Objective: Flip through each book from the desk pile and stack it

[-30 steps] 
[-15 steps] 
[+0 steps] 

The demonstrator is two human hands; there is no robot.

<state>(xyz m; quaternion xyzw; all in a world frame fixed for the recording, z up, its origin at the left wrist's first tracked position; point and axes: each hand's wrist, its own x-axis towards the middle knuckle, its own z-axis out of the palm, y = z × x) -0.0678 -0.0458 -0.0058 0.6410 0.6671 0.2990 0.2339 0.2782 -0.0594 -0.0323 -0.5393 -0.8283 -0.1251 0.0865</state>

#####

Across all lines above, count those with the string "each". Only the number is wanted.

2